YOUR INSTRUCTIONS: Below is a block of entries; repeat exactly the lines starting at the line that contains "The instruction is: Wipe" and ending at the line that contains "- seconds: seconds", both included.

------ GIVEN RECORDS

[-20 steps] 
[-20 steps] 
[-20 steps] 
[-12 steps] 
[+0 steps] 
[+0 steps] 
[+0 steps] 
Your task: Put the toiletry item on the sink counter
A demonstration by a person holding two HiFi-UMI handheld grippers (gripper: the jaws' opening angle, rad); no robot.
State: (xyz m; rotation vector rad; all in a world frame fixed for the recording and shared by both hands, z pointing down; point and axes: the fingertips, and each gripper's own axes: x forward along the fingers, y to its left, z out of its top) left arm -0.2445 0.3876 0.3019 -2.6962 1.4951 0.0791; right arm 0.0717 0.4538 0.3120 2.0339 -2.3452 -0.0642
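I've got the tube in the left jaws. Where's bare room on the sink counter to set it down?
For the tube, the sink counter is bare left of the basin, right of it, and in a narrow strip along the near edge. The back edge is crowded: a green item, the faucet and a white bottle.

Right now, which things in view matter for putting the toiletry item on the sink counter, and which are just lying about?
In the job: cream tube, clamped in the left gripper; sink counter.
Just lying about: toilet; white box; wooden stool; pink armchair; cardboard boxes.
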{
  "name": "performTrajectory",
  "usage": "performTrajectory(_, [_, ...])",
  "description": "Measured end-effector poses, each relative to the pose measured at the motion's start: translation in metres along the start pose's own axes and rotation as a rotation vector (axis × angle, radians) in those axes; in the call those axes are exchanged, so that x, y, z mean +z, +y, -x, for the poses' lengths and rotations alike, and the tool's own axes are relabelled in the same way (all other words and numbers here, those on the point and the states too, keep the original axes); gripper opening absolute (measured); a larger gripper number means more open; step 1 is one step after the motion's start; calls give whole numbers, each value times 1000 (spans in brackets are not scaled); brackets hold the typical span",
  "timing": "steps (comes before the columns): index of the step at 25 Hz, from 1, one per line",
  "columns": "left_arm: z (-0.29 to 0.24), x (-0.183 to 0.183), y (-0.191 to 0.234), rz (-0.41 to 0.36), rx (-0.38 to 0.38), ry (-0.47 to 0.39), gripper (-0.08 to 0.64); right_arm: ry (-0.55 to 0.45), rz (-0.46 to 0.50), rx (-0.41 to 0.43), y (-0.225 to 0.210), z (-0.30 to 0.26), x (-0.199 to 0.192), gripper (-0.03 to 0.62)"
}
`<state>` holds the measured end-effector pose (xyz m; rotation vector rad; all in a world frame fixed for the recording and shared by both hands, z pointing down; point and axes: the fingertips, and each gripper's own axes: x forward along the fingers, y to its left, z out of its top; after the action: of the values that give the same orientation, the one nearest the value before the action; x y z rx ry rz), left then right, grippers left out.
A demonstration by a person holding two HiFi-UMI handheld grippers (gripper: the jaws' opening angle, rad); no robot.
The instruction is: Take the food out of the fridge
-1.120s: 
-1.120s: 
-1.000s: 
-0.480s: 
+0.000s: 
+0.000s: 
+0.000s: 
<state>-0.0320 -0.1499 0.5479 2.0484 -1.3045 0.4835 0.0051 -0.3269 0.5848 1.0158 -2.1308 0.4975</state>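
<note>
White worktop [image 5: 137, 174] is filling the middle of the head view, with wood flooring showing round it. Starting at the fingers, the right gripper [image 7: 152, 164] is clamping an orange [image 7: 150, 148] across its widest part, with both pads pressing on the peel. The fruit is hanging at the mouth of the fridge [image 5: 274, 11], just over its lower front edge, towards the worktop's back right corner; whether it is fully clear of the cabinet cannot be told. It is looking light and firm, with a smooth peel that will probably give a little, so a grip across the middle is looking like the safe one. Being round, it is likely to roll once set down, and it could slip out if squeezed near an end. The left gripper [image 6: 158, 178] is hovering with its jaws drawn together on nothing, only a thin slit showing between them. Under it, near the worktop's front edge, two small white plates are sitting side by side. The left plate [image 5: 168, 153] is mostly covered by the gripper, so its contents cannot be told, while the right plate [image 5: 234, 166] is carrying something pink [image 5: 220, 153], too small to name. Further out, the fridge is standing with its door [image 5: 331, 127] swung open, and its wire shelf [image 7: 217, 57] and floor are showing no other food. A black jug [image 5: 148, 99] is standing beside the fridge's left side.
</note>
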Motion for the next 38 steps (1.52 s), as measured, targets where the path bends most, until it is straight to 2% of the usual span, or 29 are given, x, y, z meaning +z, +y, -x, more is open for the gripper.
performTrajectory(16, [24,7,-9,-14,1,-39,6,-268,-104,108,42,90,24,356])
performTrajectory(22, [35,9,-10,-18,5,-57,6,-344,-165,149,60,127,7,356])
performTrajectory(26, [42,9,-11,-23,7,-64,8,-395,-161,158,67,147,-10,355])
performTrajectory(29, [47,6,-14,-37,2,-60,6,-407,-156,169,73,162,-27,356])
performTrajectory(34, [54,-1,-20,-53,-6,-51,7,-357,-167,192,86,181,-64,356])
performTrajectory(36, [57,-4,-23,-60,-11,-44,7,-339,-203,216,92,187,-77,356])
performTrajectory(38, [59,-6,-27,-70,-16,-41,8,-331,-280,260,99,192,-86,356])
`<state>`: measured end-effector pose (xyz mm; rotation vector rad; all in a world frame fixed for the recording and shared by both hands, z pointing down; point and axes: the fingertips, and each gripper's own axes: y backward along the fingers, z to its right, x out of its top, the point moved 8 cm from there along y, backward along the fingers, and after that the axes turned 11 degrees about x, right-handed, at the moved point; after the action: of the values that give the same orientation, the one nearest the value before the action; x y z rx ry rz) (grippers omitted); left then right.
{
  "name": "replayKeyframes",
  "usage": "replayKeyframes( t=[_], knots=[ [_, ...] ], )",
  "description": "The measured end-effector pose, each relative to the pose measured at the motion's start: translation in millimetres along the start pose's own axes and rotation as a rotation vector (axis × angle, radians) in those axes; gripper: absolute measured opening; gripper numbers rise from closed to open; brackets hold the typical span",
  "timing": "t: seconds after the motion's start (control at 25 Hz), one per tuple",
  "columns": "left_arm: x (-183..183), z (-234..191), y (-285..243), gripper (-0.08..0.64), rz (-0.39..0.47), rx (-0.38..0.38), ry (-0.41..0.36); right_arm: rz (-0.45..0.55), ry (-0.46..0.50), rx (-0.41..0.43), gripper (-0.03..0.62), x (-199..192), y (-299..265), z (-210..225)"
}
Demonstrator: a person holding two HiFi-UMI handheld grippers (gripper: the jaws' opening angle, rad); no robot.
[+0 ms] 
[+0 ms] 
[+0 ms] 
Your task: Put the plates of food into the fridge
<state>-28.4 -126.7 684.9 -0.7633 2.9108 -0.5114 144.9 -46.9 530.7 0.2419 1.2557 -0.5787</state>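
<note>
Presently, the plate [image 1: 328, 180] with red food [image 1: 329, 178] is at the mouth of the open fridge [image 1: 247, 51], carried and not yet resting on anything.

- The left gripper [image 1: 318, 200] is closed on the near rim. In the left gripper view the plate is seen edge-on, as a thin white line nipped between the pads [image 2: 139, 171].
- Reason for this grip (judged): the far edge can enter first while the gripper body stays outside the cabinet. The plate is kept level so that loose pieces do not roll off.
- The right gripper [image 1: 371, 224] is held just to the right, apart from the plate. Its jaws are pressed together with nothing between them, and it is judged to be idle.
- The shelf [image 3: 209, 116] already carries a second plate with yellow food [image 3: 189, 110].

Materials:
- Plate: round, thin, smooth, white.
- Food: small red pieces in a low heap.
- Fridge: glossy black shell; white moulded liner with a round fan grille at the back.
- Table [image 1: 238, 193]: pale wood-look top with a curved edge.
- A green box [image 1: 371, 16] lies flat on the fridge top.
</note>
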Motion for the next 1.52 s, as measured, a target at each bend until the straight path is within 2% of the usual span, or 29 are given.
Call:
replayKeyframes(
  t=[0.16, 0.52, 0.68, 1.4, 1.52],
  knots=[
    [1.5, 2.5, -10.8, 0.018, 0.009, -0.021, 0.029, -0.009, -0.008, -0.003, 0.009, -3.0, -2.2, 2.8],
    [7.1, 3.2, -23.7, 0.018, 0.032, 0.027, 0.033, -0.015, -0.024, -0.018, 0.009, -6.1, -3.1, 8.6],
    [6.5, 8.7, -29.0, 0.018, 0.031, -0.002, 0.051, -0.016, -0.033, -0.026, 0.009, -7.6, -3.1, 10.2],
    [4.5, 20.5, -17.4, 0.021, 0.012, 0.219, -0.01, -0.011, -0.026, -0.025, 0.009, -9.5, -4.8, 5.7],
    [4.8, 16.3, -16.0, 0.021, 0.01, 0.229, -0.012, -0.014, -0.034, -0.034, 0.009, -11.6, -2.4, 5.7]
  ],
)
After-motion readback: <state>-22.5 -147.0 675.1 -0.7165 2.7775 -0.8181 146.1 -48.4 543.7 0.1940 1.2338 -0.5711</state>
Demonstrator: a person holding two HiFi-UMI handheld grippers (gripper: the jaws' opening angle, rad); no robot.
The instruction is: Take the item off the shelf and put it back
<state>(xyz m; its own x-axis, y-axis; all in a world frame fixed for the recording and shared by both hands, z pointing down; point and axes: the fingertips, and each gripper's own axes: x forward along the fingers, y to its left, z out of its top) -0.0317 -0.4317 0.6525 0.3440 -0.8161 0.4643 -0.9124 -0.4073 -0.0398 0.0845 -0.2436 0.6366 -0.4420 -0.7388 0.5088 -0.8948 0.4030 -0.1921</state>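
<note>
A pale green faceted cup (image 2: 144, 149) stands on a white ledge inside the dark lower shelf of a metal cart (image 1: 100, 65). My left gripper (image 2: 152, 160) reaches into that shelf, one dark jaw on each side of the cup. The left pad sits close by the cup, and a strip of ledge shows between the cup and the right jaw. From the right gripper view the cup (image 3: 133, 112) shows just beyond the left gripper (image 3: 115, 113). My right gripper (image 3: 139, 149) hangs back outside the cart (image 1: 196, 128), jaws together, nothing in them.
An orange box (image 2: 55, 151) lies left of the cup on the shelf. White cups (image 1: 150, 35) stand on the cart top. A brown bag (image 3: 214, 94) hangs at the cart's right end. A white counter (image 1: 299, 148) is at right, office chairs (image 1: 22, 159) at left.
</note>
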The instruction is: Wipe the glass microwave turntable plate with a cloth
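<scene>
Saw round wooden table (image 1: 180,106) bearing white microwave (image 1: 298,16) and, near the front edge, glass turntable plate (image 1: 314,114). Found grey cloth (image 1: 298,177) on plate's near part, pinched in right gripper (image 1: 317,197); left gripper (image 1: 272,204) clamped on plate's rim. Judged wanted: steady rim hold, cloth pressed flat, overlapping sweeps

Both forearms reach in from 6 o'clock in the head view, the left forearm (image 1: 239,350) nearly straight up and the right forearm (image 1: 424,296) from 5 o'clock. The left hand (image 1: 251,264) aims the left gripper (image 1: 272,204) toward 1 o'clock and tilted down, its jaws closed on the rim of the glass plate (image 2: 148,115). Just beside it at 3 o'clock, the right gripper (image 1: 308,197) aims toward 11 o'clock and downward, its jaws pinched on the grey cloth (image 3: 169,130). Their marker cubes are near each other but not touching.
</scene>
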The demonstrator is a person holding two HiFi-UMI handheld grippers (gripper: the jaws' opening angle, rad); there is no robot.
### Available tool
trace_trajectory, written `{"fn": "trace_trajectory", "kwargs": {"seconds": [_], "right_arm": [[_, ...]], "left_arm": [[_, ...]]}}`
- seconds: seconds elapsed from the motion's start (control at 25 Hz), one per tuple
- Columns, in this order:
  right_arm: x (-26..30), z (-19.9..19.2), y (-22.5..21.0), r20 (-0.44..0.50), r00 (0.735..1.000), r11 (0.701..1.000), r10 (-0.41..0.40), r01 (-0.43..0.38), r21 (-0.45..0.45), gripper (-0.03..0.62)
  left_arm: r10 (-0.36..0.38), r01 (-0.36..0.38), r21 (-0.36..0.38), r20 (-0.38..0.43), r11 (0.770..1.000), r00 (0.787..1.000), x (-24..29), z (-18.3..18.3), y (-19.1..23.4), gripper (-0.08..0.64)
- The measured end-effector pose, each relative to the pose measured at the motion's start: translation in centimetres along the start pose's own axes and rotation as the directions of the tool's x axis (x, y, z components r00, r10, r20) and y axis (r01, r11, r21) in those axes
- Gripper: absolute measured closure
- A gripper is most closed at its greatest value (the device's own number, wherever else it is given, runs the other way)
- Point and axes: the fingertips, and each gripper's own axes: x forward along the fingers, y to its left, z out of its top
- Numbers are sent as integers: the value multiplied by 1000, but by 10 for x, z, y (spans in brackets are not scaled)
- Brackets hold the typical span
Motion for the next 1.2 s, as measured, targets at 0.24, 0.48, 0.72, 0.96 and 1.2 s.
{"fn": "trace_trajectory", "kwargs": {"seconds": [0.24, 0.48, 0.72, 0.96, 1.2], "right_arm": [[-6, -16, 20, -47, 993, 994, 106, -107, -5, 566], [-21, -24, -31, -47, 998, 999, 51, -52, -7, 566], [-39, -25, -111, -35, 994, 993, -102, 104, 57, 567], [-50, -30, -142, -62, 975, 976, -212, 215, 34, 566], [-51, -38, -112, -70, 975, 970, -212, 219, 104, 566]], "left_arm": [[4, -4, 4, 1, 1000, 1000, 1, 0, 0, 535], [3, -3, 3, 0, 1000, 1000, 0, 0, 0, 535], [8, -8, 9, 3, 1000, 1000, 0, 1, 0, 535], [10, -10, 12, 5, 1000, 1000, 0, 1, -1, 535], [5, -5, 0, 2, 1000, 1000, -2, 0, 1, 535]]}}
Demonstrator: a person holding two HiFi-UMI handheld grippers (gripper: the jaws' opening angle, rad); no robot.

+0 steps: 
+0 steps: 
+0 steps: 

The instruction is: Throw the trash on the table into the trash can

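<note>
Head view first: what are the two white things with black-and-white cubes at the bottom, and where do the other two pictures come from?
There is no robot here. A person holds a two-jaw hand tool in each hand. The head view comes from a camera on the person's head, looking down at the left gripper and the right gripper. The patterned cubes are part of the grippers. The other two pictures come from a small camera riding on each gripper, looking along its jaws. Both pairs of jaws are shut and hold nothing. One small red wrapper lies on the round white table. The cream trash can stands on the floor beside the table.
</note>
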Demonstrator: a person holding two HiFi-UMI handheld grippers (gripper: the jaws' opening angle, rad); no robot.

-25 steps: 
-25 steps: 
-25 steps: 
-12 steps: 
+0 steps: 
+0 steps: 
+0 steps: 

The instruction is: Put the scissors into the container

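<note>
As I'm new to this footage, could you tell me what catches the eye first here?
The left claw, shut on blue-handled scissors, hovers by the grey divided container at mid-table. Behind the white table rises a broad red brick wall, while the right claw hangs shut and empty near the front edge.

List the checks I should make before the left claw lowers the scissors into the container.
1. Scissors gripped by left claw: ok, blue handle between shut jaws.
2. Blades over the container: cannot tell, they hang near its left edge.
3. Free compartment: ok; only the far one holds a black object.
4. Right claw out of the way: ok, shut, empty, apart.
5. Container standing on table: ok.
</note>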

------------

REPLY TO THE EXERCISE:
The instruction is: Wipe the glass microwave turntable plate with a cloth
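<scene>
Saw round wooden table (image 1: 180,106) bearing white microwave (image 1: 298,16) and, near the front edge, glass turntable plate (image 1: 314,114). Found grey cloth (image 1: 298,177) on plate's near part, pinched in right gripper (image 1: 317,197); left gripper (image 1: 272,204) clamped on plate's rim. Judged wanted: steady rim hold, cloth pressed flat, overlapping sweeps

Both forearms reach in from 6 o'clock in the head view, the left forearm (image 1: 239,350) nearly straight up and the right forearm (image 1: 424,296) from 5 o'clock. The left hand (image 1: 251,264) aims the left gripper (image 1: 272,204) toward 1 o'clock and tilted down, its jaws closed on the rim of the glass plate (image 2: 148,115). Just beside it at 3 o'clock, the right gripper (image 1: 308,197) aims toward 11 o'clock and downward, its jaws pinched on the grey cloth (image 3: 169,130). Their marker cubes are near each other but not touching.
</scene>
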The demonstrator is a person holding two HiFi-UMI handheld grippers (gripper: the jaws' opening angle, rad); there is no robot.
### Available tool
trace_trajectory, written `{"fn": "trace_trajectory", "kwargs": {"seconds": [_], "right_arm": [[_, ...]], "left_arm": [[_, ...]]}}`
- seconds: seconds elapsed from the motion's start (control at 25 Hz), one per tuple

This answer has no further content.